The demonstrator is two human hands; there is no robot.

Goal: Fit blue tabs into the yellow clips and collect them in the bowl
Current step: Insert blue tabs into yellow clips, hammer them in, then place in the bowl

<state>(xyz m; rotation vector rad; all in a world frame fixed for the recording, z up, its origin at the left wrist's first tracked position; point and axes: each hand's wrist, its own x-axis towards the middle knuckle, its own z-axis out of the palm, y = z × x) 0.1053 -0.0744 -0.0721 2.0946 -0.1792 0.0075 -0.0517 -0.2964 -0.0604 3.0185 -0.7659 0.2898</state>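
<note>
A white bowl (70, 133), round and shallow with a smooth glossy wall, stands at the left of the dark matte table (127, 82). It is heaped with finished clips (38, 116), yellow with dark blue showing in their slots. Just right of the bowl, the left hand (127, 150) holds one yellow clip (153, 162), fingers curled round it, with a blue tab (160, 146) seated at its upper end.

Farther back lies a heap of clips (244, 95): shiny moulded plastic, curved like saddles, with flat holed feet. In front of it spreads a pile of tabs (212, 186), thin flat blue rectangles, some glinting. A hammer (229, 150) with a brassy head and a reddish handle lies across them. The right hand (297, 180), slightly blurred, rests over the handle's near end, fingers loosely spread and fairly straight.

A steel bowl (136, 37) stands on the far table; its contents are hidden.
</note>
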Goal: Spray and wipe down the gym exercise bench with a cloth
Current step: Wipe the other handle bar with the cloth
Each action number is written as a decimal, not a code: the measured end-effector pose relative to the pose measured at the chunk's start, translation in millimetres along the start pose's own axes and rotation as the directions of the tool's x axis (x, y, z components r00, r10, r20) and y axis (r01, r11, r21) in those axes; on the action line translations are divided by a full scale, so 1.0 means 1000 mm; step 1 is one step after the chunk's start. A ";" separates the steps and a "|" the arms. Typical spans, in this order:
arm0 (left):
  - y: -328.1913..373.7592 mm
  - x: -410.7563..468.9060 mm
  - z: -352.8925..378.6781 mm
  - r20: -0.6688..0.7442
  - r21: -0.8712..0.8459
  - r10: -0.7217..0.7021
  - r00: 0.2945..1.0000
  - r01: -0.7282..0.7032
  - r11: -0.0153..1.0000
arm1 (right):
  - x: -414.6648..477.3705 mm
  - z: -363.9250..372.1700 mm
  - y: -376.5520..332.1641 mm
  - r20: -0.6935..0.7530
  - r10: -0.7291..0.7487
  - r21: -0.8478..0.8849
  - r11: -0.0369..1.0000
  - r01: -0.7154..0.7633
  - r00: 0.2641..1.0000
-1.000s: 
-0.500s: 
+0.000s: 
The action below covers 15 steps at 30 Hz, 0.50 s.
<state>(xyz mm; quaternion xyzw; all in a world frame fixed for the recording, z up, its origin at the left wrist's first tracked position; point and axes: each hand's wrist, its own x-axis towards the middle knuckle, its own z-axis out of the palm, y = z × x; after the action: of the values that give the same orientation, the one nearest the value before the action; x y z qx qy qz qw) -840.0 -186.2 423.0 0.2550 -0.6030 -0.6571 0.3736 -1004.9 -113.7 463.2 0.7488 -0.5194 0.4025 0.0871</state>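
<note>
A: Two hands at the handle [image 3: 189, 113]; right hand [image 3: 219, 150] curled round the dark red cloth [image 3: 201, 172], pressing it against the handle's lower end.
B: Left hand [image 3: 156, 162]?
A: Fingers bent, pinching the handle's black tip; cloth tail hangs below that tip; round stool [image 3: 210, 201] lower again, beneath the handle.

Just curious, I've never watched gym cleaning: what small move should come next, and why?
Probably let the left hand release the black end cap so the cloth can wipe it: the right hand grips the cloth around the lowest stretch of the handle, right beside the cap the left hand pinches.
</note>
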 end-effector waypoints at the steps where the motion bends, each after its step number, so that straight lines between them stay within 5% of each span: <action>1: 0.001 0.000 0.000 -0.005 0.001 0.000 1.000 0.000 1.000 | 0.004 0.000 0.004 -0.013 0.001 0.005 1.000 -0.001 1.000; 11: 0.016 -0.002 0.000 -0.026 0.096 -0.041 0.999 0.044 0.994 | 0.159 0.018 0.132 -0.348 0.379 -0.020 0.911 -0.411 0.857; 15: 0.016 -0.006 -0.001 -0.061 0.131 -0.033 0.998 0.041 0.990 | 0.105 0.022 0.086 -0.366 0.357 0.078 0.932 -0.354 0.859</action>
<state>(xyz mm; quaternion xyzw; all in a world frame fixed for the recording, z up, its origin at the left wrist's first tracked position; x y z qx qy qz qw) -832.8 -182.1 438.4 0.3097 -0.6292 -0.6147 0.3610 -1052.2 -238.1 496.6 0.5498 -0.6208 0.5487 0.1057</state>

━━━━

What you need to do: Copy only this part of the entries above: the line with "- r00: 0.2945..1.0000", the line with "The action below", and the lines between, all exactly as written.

Solution to this problem:
  - r00: 0.2945..1.0000
  - r01: -0.7282..0.7032
  - r11: -0.0153..1.0000
arm1 (right):
  - x: -414.6648..477.3705 mm
  - z: -363.9250..372.1700 mm
  - y: -376.5520..332.1641 mm
  - r20: -0.6935..0.7530
  - r10: -0.7291..0.7487
  - r21: -0.8478..0.8849
  - r11: -0.0369..1.0000
  - r01: -0.7154..0.7633
  - r00: 0.2641..1.0000
-1.000s: 
-0.500s: 
+0.000s: 
The action below covers 15 steps at 30 Hz, 0.50 s.

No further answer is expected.